Tuesday, March 4, 2014

existence just kind of keeps going...

I'd like to discuss the difference between the idea of someone and the person that inhabits the idea but my brain has ceased to function, so here's a thing a wrote. I wrote it a long time ago. Like middle-of-January long time ago. For lit class. I'm sorry. But does anyone know how many oreos I would have to consume before my sweat starts smelling like oreos? Because that would be cool. Another thing. Blankets should get warmer or cooler depending on your current temperature and your desired temperature.
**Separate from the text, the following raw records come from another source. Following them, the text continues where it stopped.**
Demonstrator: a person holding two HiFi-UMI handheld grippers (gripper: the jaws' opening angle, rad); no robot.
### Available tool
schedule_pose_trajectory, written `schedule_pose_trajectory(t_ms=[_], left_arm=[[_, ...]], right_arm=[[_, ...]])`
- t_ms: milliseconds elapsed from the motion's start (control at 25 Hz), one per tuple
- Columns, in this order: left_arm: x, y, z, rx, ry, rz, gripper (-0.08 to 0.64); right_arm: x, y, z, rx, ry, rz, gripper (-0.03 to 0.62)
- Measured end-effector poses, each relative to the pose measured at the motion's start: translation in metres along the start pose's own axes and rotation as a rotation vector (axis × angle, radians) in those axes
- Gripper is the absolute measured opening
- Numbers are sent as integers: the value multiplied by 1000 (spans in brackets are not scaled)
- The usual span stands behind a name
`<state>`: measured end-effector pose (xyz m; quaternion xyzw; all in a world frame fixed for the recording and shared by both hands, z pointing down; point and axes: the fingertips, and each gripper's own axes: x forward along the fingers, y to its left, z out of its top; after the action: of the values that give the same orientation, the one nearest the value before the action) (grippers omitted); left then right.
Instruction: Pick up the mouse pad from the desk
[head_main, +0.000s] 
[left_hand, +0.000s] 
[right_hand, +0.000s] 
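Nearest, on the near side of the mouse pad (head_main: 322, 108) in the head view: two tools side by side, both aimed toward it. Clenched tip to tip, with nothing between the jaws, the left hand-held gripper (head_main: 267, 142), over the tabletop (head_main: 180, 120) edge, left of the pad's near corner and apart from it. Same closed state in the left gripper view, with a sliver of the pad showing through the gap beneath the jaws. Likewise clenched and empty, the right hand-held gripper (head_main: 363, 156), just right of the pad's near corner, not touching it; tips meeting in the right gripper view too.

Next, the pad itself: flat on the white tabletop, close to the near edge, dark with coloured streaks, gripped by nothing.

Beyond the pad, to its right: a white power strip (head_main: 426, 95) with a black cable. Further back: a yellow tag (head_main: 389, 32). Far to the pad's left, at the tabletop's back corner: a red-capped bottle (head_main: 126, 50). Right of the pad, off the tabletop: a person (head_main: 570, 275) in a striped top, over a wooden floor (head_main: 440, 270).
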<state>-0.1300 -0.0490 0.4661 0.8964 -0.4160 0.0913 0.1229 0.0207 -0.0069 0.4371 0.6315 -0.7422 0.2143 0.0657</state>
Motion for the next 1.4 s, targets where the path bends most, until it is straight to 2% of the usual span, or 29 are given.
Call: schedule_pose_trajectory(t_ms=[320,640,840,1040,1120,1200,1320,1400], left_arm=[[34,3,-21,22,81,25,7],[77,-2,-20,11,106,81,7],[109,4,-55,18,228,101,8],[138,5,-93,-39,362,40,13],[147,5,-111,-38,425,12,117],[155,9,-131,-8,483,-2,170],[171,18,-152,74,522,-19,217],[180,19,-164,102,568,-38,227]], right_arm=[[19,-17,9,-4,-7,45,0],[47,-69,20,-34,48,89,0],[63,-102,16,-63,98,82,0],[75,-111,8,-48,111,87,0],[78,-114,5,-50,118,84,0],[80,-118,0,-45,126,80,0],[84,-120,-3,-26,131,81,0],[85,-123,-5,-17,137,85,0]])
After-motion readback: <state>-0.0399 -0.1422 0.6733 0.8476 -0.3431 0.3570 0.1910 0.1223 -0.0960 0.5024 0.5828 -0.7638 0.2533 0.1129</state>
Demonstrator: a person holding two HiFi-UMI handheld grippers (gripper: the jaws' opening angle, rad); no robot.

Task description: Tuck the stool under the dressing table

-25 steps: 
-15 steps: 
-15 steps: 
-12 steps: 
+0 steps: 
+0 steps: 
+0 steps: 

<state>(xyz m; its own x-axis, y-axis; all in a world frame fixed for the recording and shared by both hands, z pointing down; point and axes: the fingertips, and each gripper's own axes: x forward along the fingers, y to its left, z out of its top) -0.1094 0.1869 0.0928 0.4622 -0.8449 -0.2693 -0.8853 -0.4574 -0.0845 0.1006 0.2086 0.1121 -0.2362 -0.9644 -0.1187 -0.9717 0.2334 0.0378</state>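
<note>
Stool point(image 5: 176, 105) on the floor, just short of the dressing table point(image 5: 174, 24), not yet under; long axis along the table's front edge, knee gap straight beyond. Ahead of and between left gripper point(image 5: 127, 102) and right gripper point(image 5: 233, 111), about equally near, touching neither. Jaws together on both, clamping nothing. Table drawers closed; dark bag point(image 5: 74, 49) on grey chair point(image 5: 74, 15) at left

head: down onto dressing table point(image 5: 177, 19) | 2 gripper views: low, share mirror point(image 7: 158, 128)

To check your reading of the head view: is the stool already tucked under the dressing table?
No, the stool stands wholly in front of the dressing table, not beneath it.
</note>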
Then you'd never get to hot at like 2am and then be forced to choose between opening the window and allowing in the negative five billion degrees outside air or taking your blankets off and allowing yourself to become a target for the boogie man that obviously takes up residence under every bed. Final thing, I promise. Why do your eyelids get heavy? Honestly. It's really distracting and it requires so much more energy just to keep your eyes open and I just want to get things done. Gosh. No more of this slowly fading out of consciousness. Awake. Asleep. The line needs to be more clear. There should also be more of the sleeping and less of the awaking. Do you understand? No more homework. No more races. Only sleeping until my eyelids are no longer moderately heavy. Also books. I don't really want to read right now. Can I hire someone to read to me? That would be good. When I was a kid, my mom read the first three Harry Potter books to me. It was a constant struggle to get her to read to me because I always wanted one more chapter and my mother wanted one more hour of sleep. I currently want both things. So. Here's the thing that I wrote middle-of-January long time ago for lit class. 

***

I was sitting with Nate and Toby in Toby’s office and the banter was light and expansive. It was good and fun to sit quietly and listen to stories and jokes, feeling like I was contributing just enough. Perhaps too much. But at one point Toby told a story, apparently one that was too similar to the one told before it, and at the punch line, the response from his audience was lacking. Toby apologized a bit too profusely, putting on a show of remorse, complete with a frown and puppy-dog eyes. The only way to combat this overabundance of faux-shame, is to tease him further. “You let the conversation down,” I said, putting on a show of admonishing him. And then I realized what I had been thinking months ago: The conversation is alive. It is its own entity, forming around the words and sentiments of those within the exchange.
Some comments keep the flow of conversation going, some stop them dead, and some, while not adding to the conversation, do not necessarily kill it. To the latter of these comments, Toby’s response is always “Nice!” or some other comment that makes you feel like you are not a conversation murderer.
“Not all silences are uncomfortable,” he said between bites of sandwich. I looked at him quizzically. I knew this. Most of my life is a comfortable silence. The difference between moments when a conversation suddenly dies of heart failure and when it gently glides into non-existence is how the audience responds to the last few comments of the conversation. It depends upon the relationship between the conversation-goers. So when Toby was driving a van on a slippery, curvy road in the middle of Colorado, and I said something that didn’t add to the life-force of the conversation, his response was “Nice!” with an appreciative head nod. Then a silence settled around us like snow falling gently in December: that light fluffy snow that blows through the air like a shared smile: transient and quiet. The kind of snow that when you wake up in the morning it has settled and nestled into every crack of your window. You run outside simply to grab an armful of snow and throw it into the air, because watching it fall is the best part. Sometimes conversation is quiet like gracefully falling snow. But that sort of snow never stops dead; it fades out. Eventually it stops without you even realizing it. When the sky runs out of snowflakes, you’re grateful for the sunshine and the mounds of newly fallen snow on the ground.

Had one of these moments today...

Okay. But why did he rip his shirt off?